■ EXERCISE BRIEF
Every line in the listing below from the one with "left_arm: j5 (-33" through the one with "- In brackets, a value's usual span" is to be reproduced exactly, both ends included; leave out the rest.

——————————

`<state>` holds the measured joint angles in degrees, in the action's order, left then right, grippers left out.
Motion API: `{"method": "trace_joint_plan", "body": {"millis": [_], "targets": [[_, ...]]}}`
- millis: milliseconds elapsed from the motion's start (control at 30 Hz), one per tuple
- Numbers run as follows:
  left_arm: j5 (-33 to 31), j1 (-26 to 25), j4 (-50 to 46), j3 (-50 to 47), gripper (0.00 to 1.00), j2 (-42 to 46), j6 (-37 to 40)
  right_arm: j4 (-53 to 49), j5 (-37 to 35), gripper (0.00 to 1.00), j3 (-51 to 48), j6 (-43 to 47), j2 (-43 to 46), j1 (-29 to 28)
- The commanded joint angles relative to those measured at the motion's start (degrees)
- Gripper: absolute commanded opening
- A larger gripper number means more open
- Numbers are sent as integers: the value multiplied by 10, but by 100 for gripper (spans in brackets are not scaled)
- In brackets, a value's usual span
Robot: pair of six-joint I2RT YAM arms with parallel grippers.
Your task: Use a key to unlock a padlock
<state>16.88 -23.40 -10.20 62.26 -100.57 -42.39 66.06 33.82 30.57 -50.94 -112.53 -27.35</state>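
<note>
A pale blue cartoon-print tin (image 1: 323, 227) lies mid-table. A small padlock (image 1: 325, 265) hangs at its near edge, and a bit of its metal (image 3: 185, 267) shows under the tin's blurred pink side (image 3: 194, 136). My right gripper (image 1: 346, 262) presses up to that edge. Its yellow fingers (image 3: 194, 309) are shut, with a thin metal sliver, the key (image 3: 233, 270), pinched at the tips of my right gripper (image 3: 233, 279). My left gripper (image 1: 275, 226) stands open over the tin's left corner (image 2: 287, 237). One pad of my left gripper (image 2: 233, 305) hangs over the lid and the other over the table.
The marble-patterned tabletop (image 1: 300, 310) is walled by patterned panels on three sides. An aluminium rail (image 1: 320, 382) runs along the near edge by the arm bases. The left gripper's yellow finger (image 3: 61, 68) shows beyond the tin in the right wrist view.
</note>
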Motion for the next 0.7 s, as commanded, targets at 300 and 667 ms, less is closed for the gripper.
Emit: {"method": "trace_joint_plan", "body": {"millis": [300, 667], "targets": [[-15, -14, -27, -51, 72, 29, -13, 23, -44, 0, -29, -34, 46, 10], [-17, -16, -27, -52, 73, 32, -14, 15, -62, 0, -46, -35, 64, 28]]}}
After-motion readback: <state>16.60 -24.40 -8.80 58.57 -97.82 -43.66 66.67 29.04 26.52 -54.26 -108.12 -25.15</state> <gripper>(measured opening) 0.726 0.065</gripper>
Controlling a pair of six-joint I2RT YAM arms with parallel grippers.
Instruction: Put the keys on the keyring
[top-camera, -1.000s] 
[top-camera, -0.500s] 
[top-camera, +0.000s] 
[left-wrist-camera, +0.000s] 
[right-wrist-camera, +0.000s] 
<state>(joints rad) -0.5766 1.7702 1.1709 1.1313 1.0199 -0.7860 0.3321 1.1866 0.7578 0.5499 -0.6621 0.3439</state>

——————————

■ ANSWER TO THE EXERCISE
  left_arm: j5 (-33 to 31), j1 (-26 to 25), j4 (-50 to 46), j3 (-50 to 47), gripper (0.00 to 1.00), j2 (-42 to 46), j6 (-37 to 40)
  right_arm: j4 (-53 to 49), j5 (-37 to 35), gripper (0.00 to 1.00), j3 (-51 to 48), j6 (-43 to 47), j2 (-43 to 46), j1 (-29 to 28)
- The commanded joint angles relative to those measured at the motion's start (degrees)
- Gripper: absolute commanded opening
- A larger gripper number means more open
- Numbers are sent as integers: the value multiplied by 10, but by 100 for gripper (spans in brackets are not scaled)
- In brackets, a value's usual span

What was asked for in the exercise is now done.